A Love Story
By Laurie Kahn
It's a familiar mantra in women's circles: we look for love in all the wrong places. There is a plethora of information about bad relationships. What they look like, feel like, act like: what to avoid. Danger signs are listed in self-help books and painted on the walls of women's bathrooms. Caution: this relationship may be dangerous to your health and well-being. Statistics remind us that women's lovers, partners and husbands are potentially lethal. However, we are relational creatures. We flourish in the connections of love, friendship and mutuality. We look for love, despite the warnings. And we wonder: is this the good kind or the kind we've been warned about?
We need good stories about love. We need to replace the fairytale love stories and the tragic love stories with new stories. I envision a circle of women sharing our best stories of love. Not "the earth moved" stories, not "I walked around with a silly smile on my face for a week" stories, but stories about relationships that are sustaining. Relationships in which you can be fully yourself. Stories in which the person you love takes pleasure in both your competence and your vulnerability. Stories of trust and deepening regard. In a circle of such women I would tell this story. It's about a fight I had with my husband Michael.
I was in South Africa on a three-week trip. I was invited to lecture at the first-ever African conference on Traumatic Stress. It was an honor and a challenge for me to speak to an audience of mental health practitioners from different parts of Africa and the international community. I had been to South Africa two years earlier and had witnessed the optimism and despair of a country newly emerging into freedom. I had been moved by the experience; it had changed my understanding of trauma and healing and taught me about the power of community, song, and moral leadership. I hoped I could find some small way to give back.
In addition to my good intentions I had arrived in South Africa with a secret wish: to ride a horse on the beach on the beautiful coastline near Cape Town. Several days before the conference, a colleague and I made our way to a horse ranch. Just minutes into our ride, my horse broke into a wild gallop, and I was thrown. I had gashes on my face and arms and a vague sense that there was something very wrong with my arm or hand. As the numbing started to subside I began to tremble. My colleague drove me to a hospital in the township outside of Durban. The attendants, with some difficulty, rounded up enough sterile cotton to clean my wounds. An x-ray showed I had broken my hand in three places. I returned to my hotel wearing a temporary cast.

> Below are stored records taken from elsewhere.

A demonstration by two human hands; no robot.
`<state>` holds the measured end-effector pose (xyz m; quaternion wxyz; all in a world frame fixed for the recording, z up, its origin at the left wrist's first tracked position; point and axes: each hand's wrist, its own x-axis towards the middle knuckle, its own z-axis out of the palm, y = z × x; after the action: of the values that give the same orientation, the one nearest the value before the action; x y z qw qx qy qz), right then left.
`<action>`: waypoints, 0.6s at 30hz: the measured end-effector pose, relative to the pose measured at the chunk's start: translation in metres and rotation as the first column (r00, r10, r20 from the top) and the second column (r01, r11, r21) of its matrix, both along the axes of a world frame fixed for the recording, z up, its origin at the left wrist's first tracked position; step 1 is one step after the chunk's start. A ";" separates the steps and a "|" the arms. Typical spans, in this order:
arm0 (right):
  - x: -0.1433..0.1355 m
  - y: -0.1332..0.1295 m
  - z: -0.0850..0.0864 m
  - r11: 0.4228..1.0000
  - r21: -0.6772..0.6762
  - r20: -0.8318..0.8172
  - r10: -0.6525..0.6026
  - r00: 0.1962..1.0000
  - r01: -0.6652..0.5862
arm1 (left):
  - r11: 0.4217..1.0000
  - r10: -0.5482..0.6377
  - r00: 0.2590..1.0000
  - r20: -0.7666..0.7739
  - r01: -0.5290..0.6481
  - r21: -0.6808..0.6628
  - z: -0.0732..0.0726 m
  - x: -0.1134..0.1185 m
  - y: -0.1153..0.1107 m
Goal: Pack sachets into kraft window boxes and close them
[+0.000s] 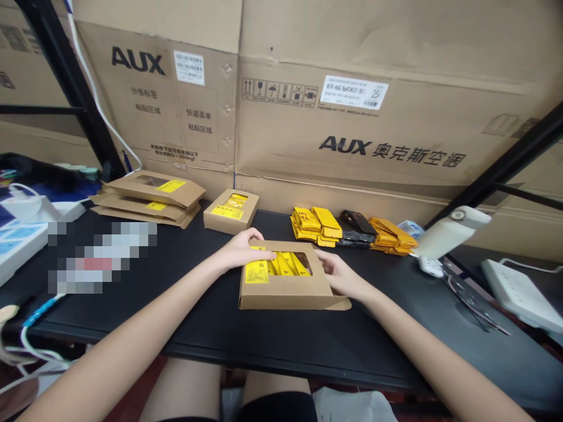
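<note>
A brown cardboard box (285,299) with a cut-out window lies in front of me on the black table. Several yellow sachets (288,265) show through the window, and a yellow label (257,269) is stuck beside it. My left hand (241,251) grips the box's left back part, thumb on top by the window, other fingers behind the edge. At the right end, where a flap sticks out, my right hand (341,274) holds the box with curled fingers. Its fingertips are partly hidden at that end.
Behind stands a smaller windowed box (231,211), with flat stacked boxes (149,199) to its left. Yellow packets (315,225), black packets (356,228) and orange packets (391,235) line the back. A white bottle (455,231), glasses (475,305) and a power strip (523,293) are right.
</note>
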<state>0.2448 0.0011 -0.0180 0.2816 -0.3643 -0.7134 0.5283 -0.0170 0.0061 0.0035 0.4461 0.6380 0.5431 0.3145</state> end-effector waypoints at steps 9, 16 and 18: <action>-0.002 -0.012 0.016 0.990 0.056 -0.054 -0.124 0.991 0.127 | 0.997 -0.068 0.996 0.062 0.065 0.047 0.002 0.001 -0.004; -0.014 -0.018 0.075 0.997 -0.047 -0.143 -0.062 0.988 0.055 | 0.972 -0.173 0.980 0.098 0.154 0.175 0.011 0.001 -0.008; -0.023 -0.018 0.101 1.000 0.004 0.036 0.015 0.999 -0.015 | 0.952 -0.214 0.972 0.100 0.184 0.246 0.011 0.000 -0.008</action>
<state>0.2222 -0.0167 0.0827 0.2657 -0.3677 -0.7222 0.5222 -0.0169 -0.0016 0.0146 0.4302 0.7168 0.4059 0.3694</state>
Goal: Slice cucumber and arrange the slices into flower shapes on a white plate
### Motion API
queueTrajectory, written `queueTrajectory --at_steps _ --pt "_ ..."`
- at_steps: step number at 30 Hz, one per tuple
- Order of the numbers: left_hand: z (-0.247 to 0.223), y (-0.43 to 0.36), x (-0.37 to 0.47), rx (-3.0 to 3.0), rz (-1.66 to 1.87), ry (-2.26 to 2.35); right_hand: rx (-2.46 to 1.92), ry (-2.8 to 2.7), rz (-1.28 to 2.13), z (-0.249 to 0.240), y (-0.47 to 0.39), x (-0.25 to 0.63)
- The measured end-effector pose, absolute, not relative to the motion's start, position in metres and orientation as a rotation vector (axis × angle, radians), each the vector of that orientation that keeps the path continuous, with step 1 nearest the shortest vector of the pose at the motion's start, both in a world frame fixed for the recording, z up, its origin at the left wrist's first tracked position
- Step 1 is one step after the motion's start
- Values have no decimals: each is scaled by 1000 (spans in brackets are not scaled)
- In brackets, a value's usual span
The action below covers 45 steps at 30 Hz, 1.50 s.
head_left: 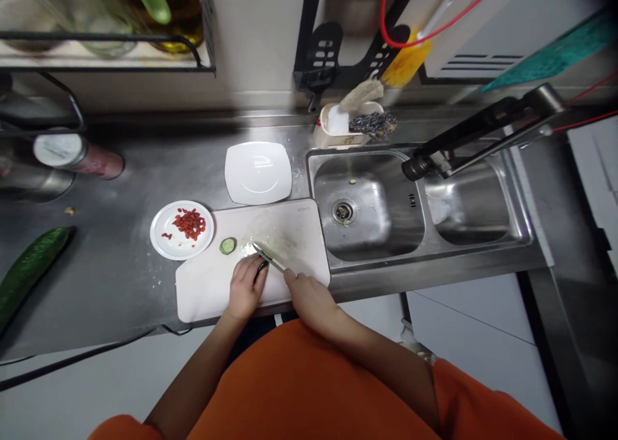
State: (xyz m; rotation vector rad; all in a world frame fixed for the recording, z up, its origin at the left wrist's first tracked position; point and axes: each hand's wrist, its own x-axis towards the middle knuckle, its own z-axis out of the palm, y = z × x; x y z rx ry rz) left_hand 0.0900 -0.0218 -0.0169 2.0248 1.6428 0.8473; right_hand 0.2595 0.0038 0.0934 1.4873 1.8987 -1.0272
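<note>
My right hand [310, 299] is closed around the handle of a knife [271, 258], its blade pointing up and to the left over the white cutting board [205, 301]. Beside the blade, my left hand [246, 288] rests on the board with its fingers curled over a dark green piece of cucumber [261, 269]. Most of that piece is hidden under the fingers. A few cucumber slices [228, 245] lie together to the left of the knife tip. The board around the blade looks wet.
Small red pieces sit on a round white plate [158, 237] left of the board. Behind it stands a square white plate [258, 169]. A whole cucumber [29, 269] lies far left. The sink [371, 253] with its faucet [487, 127] is to the right, a sponge holder [340, 138] behind it.
</note>
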Motion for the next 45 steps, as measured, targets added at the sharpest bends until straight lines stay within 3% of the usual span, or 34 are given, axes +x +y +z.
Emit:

My colleague called my husband and told him that I had had an accident and that I was OK, but would need surgery. I spoke with my husband for a moment, with the shaky voice that accompanies the aftershock of an accident. He was kind and reassuring.
The next morning Michael called and said he had booked me on a flight home and had made an appointment with a surgeon in Chicago. I paused for a moment and said, "I am not coming home." I assured him that I could find a good surgeon in South Africa. I had a mission and I had every intention of completing my journey and attending the conference. My husband, in a steady and not yet escalated voice, explained that my right hand was very important and I should not be so casual about hand surgery. Our voices grew louder and both of us became more and more adamant about our positions. I'm not sure if I hung up on him or if he hung up on me.
Our fight saddened me. I knew, as I lay in bed that night, that he was feeling helpless and protective, and underneath my determination and independence I was frightened by the prospect of having surgery so far from home. The pain in my hand and back made it difficult to sleep.
The next morning when I took my bruised body to breakfast, someone from the hotel handed me a fax. The fax read: "Here is the name and phone number of a hand surgeon in South Africa. Your dreams matter to me too. With Love, Michael"
I called the number my husband had given me and set up an appointment. I flew from Durban to Johannesburg for surgery. My husband and I were in constant contact by phone: We spoke on our cell phones as I arrived at the clinic, moments before surgery, and as I woke up from anesthesia.
The next morning with my arm in a cast, an aching body and a bruised face I spoke to the First African Conference on Traumatic Stress. I ended my speech with a poem and I looked up into the warm faces of the audience applauding. I was told that my speech was later translated into Zulu and distributed to mental health workers in the townships. Many remarked that I looked like a trauma victim myself, yet within I had the strength and resolve of women who knew she was well loved.
Now, I look toward hearing the other women's love stories.